**Exercise:** The response must contain the complete data, printed exactly.

**Data:**
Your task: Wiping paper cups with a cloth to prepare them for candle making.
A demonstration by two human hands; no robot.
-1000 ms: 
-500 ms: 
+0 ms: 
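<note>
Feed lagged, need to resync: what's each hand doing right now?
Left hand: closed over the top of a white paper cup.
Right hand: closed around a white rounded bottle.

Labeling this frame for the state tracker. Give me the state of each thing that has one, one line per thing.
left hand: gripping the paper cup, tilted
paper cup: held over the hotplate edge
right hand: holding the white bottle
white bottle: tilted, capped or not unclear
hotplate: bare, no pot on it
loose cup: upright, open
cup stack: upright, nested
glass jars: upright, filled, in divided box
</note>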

**Expected answer:**
Your task: Wiping paper cups with a cloth to prepare them for candle making.
A demonstration by two human hands; no robot.
-1000 ms: 
-500 ms: 
+0 ms: 
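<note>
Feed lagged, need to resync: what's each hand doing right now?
Left hand: closed over the top of a white paper cup.
Right hand: closed around a white rounded bottle.

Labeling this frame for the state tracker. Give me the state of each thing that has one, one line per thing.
left hand: gripping the paper cup, tilted
paper cup: held over the hotplate edge
right hand: holding the white bottle
white bottle: tilted, capped or not unclear
hotplate: bare, no pot on it
loose cup: upright, open
cup stack: upright, nested
glass jars: upright, filled, in divided box
</note>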

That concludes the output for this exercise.